Nothing may be added, dropped, or altered; restate the listing word for word.

****

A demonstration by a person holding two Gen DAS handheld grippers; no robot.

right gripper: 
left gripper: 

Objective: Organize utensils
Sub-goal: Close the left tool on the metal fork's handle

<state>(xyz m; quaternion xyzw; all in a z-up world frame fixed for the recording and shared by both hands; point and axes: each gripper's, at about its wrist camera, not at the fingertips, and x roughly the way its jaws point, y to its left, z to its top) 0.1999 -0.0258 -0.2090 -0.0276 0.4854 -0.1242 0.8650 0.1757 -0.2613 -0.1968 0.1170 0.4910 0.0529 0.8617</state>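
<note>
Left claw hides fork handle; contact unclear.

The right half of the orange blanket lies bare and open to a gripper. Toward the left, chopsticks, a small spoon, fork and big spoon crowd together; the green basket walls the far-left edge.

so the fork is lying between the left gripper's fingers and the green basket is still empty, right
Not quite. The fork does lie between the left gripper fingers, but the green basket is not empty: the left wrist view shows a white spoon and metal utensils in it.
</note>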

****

== WORKED SOLUTION ==
A demonstration by a person holding two Gen DAS handheld grippers; no robot.

right gripper: 
left gripper: 

Objective: Organize utensils
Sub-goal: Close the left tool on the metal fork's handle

<state>(xyz m; quaternion xyzw; all in a z-up world frame fixed for the recording and shared by both hands; point and axes: each gripper's, at about its wrist camera, not at the fingertips, and x roughly the way its jaws point, y to its left, z to its top) 0.1999 -0.0258 -0.2090 -0.0276 0.4854 -0.1242 0.8650 0.1757 -0.2613 -0.1968 0.1170 0.4910 0.0529 0.8617</state>
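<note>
Left claw hides fork handle; contact unclear.

The right half of the orange blanket lies bare and open to a gripper. Toward the left, chopsticks, a small spoon, fork and big spoon crowd together; the green basket walls the far-left edge.

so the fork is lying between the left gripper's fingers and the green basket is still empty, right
Not quite. The fork does lie between the left gripper fingers, but the green basket is not empty: the left wrist view shows a white spoon and metal utensils in it.
</note>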

This exercise is now finished.